(About this exercise): Give back all of the data exactly as it stands, with the pictures removed.
*** Data excerpt Section Begins ***
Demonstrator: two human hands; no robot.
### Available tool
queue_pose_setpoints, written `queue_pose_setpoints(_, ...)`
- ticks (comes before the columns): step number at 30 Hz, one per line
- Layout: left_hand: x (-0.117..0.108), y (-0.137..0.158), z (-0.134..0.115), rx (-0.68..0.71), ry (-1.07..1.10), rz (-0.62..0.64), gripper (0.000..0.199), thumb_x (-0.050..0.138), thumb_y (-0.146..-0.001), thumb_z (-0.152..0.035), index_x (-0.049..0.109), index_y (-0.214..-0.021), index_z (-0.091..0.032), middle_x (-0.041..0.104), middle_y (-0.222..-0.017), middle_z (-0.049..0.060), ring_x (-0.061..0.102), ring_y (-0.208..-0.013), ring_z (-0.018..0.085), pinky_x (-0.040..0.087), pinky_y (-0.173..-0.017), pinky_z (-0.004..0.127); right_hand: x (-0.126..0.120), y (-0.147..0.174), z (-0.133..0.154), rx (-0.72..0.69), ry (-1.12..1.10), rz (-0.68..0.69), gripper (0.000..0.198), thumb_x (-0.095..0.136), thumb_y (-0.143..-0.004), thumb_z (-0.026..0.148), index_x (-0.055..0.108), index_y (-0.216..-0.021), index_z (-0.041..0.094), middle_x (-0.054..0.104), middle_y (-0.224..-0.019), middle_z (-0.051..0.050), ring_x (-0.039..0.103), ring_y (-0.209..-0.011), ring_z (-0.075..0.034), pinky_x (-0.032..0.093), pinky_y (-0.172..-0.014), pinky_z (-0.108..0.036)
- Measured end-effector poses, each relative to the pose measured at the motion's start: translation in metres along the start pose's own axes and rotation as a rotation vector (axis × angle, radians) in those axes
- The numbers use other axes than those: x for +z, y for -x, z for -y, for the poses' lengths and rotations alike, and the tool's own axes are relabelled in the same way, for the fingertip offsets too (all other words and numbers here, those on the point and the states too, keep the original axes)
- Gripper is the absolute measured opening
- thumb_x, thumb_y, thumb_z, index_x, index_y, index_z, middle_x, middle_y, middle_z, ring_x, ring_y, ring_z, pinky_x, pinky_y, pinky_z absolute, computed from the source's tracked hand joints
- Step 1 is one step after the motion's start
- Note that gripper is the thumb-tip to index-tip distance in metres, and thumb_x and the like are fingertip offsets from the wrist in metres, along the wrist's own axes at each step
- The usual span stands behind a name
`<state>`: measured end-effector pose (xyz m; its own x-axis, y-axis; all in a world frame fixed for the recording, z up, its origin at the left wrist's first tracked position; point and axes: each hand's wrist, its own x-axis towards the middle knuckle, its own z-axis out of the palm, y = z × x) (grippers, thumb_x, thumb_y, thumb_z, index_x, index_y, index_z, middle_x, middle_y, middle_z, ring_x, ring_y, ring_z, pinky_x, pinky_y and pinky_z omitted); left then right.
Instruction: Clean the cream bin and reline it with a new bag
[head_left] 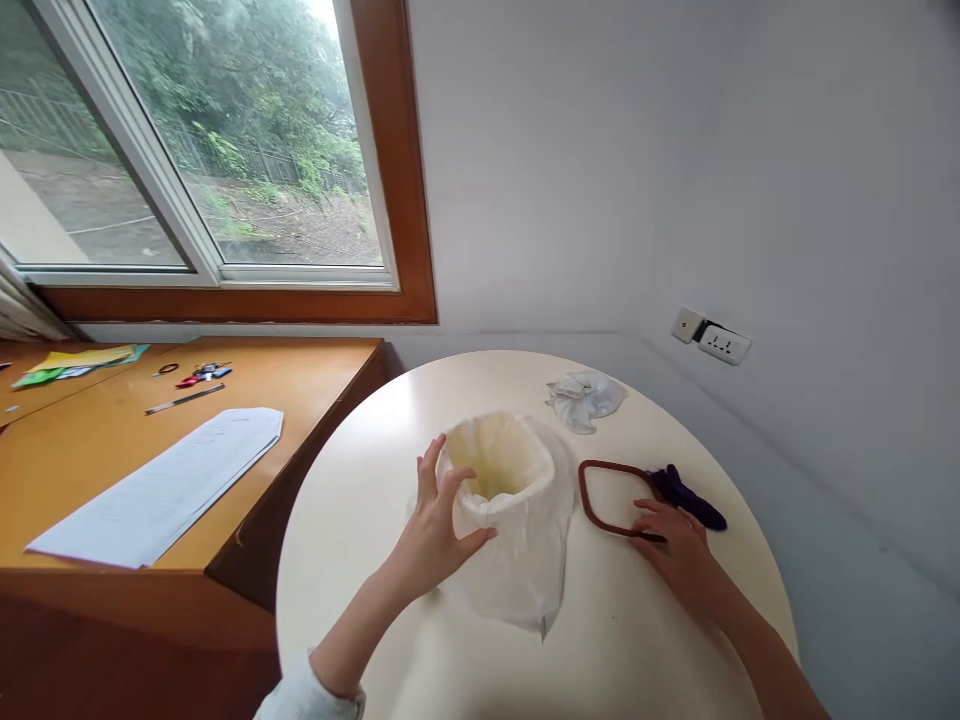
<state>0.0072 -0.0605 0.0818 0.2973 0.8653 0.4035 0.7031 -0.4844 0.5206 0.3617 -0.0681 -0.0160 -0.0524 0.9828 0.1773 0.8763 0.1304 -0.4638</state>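
Note:
A bin lined with a white plastic bag (517, 560) stands upright on the round table, its mouth facing up and the bag folded over the rim. My left hand (436, 520) is at the bin's near left rim, fingers spread and thumb apart; whether it presses on the bag I cannot tell. To the right lies a brown rounded-square ring (583, 490), like a bin's rim. Its near right corner is between the thumb and fingers of my right hand (679, 550). Just beyond that hand is a dark purple cloth item (694, 500), partly covered by it.
A crumpled whitish plastic bag (585, 398) lies at the table's (337, 520) far side. On the left, a wooden desk (315, 380) holds white paper sheets (172, 485), a pen (184, 400), small coloured items and coloured papers (82, 360). Wall sockets (724, 344) are at right.

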Motion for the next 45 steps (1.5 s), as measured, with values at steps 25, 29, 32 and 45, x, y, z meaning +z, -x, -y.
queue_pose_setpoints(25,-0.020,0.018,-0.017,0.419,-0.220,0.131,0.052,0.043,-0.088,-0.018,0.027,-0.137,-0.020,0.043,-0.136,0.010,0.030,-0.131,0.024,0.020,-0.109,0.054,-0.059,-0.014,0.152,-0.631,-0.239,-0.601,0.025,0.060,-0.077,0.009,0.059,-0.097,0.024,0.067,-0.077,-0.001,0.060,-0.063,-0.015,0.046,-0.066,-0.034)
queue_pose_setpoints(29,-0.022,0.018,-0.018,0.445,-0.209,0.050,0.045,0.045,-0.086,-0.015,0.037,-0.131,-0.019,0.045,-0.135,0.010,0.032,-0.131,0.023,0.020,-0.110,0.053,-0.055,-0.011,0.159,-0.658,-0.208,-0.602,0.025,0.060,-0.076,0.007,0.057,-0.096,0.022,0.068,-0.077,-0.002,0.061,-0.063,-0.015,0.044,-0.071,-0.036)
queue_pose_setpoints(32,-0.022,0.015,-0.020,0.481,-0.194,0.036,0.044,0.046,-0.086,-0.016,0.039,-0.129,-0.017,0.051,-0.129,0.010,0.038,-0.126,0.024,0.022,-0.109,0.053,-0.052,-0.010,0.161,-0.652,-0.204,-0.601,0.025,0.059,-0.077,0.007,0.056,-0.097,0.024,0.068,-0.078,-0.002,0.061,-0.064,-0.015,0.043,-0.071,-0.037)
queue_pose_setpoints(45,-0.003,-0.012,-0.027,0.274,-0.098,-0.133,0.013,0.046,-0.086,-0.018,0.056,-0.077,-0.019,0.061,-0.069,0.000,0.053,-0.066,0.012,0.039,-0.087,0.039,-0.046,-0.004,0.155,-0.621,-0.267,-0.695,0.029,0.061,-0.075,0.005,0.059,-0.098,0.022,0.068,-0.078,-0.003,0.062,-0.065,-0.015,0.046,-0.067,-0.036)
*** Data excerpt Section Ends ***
(Reply):
Demonstrator: two human hands; no robot.
### Available tool
queue_pose_setpoints, written `queue_pose_setpoints(_, ...)`
- ticks (comes before the columns): step number at 30 Hz, one per line
- Layout: left_hand: x (-0.117..0.108), y (-0.137..0.158), z (-0.134..0.115), rx (-0.68..0.71), ry (-1.07..1.10), rz (-0.62..0.64), gripper (0.000..0.199), thumb_x (-0.050..0.138), thumb_y (-0.146..-0.001), thumb_z (-0.152..0.035), index_x (-0.049..0.109), index_y (-0.214..-0.021), index_z (-0.091..0.032), middle_x (-0.041..0.104), middle_y (-0.222..-0.017), middle_z (-0.049..0.060), ring_x (-0.061..0.102), ring_y (-0.208..-0.013), ring_z (-0.018..0.085), pinky_x (-0.040..0.087), pinky_y (-0.173..-0.017), pinky_z (-0.004..0.127); right_hand: x (-0.126..0.120), y (-0.147..0.174), z (-0.133..0.154), rx (-0.72..0.69), ry (-1.12..1.10), rz (-0.68..0.69), gripper (0.000..0.198), thumb_x (-0.095..0.136), thumb_y (-0.143..-0.004), thumb_z (-0.026..0.148), index_x (-0.055..0.108), index_y (-0.216..-0.021), index_z (-0.041..0.094), middle_x (-0.054..0.104), middle_y (-0.224..-0.019), middle_z (-0.051..0.050), ring_x (-0.039..0.103), ring_y (-0.209..-0.011), ring_z (-0.075..0.034), pinky_x (-0.032..0.093), pinky_y (-0.172..-0.014), pinky_z (-0.108..0.036)
- Measured end-effector poses, each relative to the pose measured at the motion's start: translation in metres along the start pose's own axes and rotation as a rotation vector (axis × angle, radians) in those axes
- The numbers use other axes than those: x for +z, y for -x, z for -y, for the poses' lengths and rotations alike, and the tool's own axes are relabelled in the same way, for the fingertip offsets too (all other words and numbers here, those on the point and the states too, keep the original axes)
- Gripper is the absolute measured opening
- thumb_x, thumb_y, thumb_z, index_x, index_y, index_z, middle_x, middle_y, middle_z, ring_x, ring_y, ring_z, pinky_x, pinky_y, pinky_z absolute, computed from the source's tracked hand joints
- Step 1 is one step after the motion's start
- Note that gripper is the thumb-tip to index-tip distance in metres, and thumb_x and the like are fingertip offsets from the wrist in metres, along the wrist's own axes at each step
- The usual span stands behind a name
`<state>`: measured end-effector pose (xyz m; its own x-axis, y-axis; all in a world frame fixed for the recording, z up, its origin at the left wrist's first tracked position; point and axes: each hand's wrist, its own x-axis towards the middle knuckle, its own z-axis out of the palm, y = z × x) (grippers, thumb_x, thumb_y, thumb_z, index_x, index_y, index_z, middle_x, middle_y, middle_z, ring_x, ring_y, ring_z, pinky_x, pinky_y and pinky_z omitted); left then right.
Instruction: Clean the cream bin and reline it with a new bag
[head_left] 
<state>0.0072 -0.0605 0.0818 0.2973 0.8653 0.4035 0.7031 -0.4844 0.5206 0.3617 -0.0681 -0.0160 -0.0524 0.9828 0.1773 0.8763 0.1304 -0.4638</state>
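Note:
A bin lined with a white plastic bag (517, 560) stands upright on the round table, its mouth facing up and the bag folded over the rim. My left hand (436, 520) is at the bin's near left rim, fingers spread and thumb apart; whether it presses on the bag I cannot tell. To the right lies a brown rounded-square ring (583, 490), like a bin's rim. Its near right corner is between the thumb and fingers of my right hand (679, 550). Just beyond that hand is a dark purple cloth item (694, 500), partly covered by it.
A crumpled whitish plastic bag (585, 398) lies at the table's (337, 520) far side. On the left, a wooden desk (315, 380) holds white paper sheets (172, 485), a pen (184, 400), small coloured items and coloured papers (82, 360). Wall sockets (724, 344) are at right.
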
Motion for the next 45 steps (1.5 s), as measured, with values at steps 25, 29, 32 and 45, x, y, z meaning +z, -x, -y.
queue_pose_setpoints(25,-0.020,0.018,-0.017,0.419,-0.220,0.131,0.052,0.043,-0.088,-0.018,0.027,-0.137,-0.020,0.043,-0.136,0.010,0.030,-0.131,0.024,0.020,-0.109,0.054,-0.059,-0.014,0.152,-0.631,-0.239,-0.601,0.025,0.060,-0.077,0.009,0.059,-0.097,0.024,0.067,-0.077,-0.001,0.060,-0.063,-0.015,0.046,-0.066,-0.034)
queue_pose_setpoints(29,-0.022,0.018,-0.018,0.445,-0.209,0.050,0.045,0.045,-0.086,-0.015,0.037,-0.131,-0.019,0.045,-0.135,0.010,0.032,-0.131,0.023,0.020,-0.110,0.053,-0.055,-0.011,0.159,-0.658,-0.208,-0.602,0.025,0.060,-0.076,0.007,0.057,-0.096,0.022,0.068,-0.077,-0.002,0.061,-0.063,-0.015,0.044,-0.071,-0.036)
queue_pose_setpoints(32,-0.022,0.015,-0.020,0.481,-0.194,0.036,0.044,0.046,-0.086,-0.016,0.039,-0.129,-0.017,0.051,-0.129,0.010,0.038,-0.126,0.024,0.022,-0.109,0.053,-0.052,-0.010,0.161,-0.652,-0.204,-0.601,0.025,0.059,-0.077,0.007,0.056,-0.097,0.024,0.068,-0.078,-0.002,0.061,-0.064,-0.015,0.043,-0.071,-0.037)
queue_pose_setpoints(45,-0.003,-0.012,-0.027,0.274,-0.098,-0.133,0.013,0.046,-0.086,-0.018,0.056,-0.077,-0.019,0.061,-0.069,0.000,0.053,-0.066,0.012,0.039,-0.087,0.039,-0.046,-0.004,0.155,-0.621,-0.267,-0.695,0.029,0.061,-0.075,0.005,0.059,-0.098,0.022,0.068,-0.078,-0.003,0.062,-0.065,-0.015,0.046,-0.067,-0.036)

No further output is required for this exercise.